Segment Start: DATA IN THIS EXERCISE

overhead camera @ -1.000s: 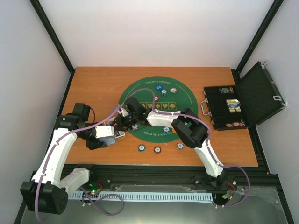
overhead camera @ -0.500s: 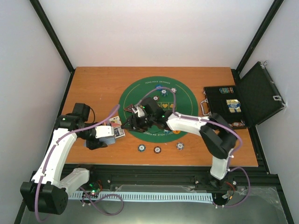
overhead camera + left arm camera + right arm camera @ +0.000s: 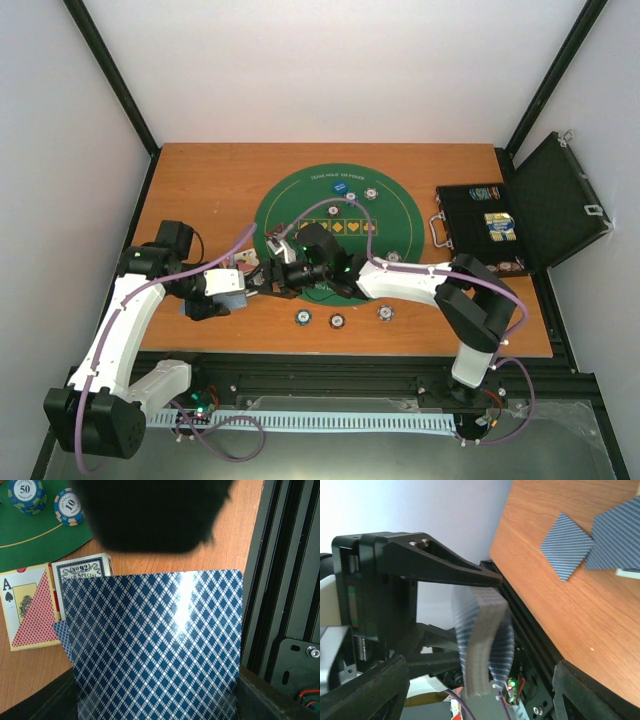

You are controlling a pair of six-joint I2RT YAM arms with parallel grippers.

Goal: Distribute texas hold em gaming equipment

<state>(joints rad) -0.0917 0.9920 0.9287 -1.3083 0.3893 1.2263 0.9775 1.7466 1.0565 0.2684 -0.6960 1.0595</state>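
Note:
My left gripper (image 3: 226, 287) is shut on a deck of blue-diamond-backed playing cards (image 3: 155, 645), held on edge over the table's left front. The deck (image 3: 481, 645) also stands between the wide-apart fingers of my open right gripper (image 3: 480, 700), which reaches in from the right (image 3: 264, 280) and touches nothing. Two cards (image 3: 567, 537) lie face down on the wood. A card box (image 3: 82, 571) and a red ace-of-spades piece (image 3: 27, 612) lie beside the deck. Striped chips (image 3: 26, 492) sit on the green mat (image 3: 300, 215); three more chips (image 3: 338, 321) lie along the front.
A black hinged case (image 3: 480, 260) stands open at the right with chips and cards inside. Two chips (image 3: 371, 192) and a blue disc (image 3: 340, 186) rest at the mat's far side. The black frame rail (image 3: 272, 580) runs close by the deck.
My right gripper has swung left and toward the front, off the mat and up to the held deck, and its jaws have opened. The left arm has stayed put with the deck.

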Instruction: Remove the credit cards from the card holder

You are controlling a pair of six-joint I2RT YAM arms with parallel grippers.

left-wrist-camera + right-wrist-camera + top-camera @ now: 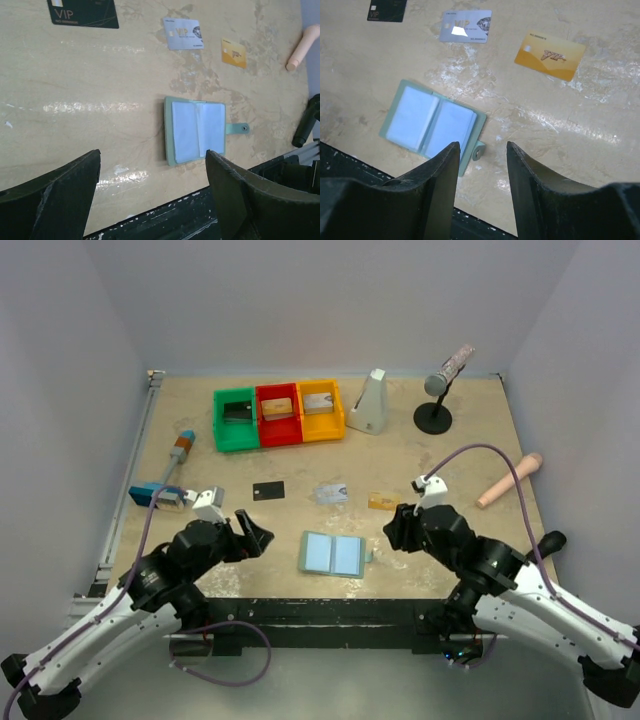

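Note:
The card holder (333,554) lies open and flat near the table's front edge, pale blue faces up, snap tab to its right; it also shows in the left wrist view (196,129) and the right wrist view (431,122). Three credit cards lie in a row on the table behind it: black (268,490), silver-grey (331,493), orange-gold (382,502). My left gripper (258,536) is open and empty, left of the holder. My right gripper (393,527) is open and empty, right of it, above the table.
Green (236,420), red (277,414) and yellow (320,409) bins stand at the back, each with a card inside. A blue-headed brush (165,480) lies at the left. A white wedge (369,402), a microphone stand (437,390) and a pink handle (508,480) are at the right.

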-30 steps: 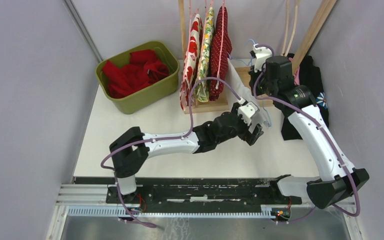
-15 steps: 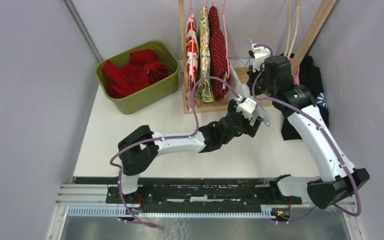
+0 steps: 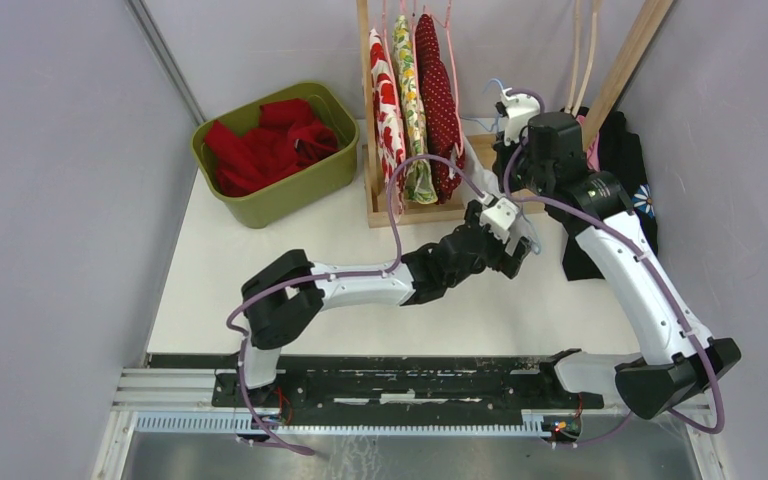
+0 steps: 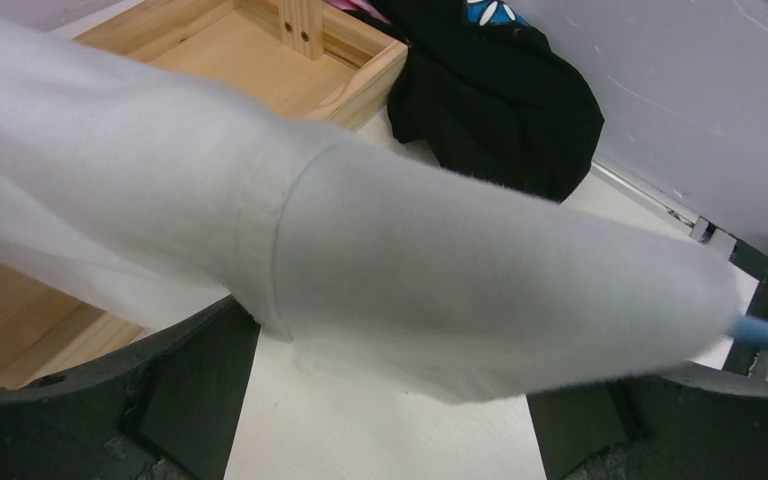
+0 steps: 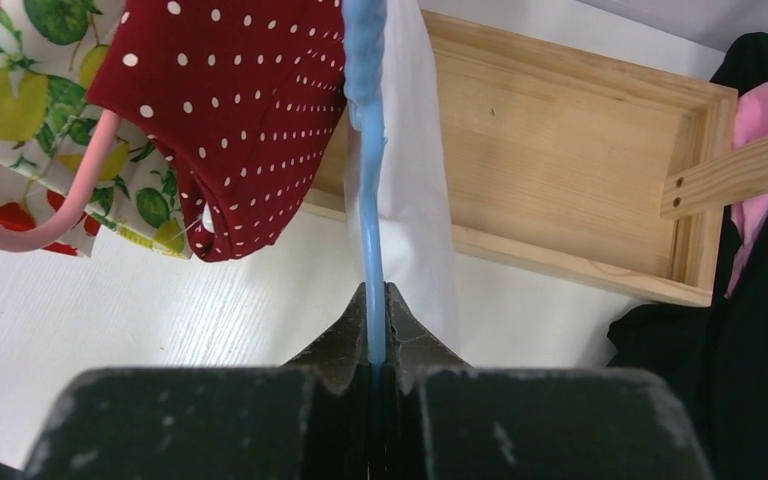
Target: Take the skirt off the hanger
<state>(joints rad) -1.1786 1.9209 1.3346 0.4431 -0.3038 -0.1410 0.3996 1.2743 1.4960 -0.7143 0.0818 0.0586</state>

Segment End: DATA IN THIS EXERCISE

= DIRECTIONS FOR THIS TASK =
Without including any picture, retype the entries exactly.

= WRITTEN RESPONSE =
overhead camera @ -1.000s: 
overhead camera @ -0.500s: 
overhead camera + left arm camera + right arm camera @ +0.000s: 

You are controlling a pair of six-joint I2RT YAM arms with parallel grippers.

Goal: Distribute texas hold em gaming equipment

<state>(joints rad) -0.0917 0.9920 0.9287 -1.3083 0.3893 1.2263 0.9775 1.7466 1.0565 0.2684 -0.6960 1.0595</state>
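Note:
My left gripper (image 3: 226, 287) is shut on a deck of blue-diamond-backed playing cards (image 3: 155, 645), held on edge over the table's left front. The deck (image 3: 481, 645) also stands between the wide-apart fingers of my open right gripper (image 3: 480, 700), which reaches in from the right (image 3: 264, 280) and touches nothing. Two cards (image 3: 567, 537) lie face down on the wood. A card box (image 3: 82, 571) and a red ace-of-spades piece (image 3: 27, 612) lie beside the deck. Striped chips (image 3: 26, 492) sit on the green mat (image 3: 300, 215); three more chips (image 3: 338, 321) lie along the front.
A black hinged case (image 3: 480, 260) stands open at the right with chips and cards inside. Two chips (image 3: 371, 192) and a blue disc (image 3: 340, 186) rest at the mat's far side. The black frame rail (image 3: 272, 580) runs close by the deck.
My right gripper has swung left and toward the front, off the mat and up to the held deck, and its jaws have opened. The left arm has stayed put with the deck.
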
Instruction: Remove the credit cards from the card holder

You are controlling a pair of six-joint I2RT YAM arms with parallel grippers.

left-wrist-camera + right-wrist-camera + top-camera @ now: 

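Note:
The card holder (333,554) lies open and flat near the table's front edge, pale blue faces up, snap tab to its right; it also shows in the left wrist view (196,129) and the right wrist view (431,122). Three credit cards lie in a row on the table behind it: black (268,490), silver-grey (331,493), orange-gold (382,502). My left gripper (258,536) is open and empty, left of the holder. My right gripper (393,527) is open and empty, right of it, above the table.
Green (236,420), red (277,414) and yellow (320,409) bins stand at the back, each with a card inside. A blue-headed brush (165,480) lies at the left. A white wedge (369,402), a microphone stand (437,390) and a pink handle (508,480) are at the right.
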
-30 steps: 
-15 steps: 
+0 steps: 
+0 steps: 
+0 steps: 
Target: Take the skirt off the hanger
<state>(joints rad) -1.1786 1.9209 1.3346 0.4431 -0.3038 -0.1410 0.3996 1.2743 1.4960 -0.7143 0.0818 0.0586</state>

The exercise requires no further answer.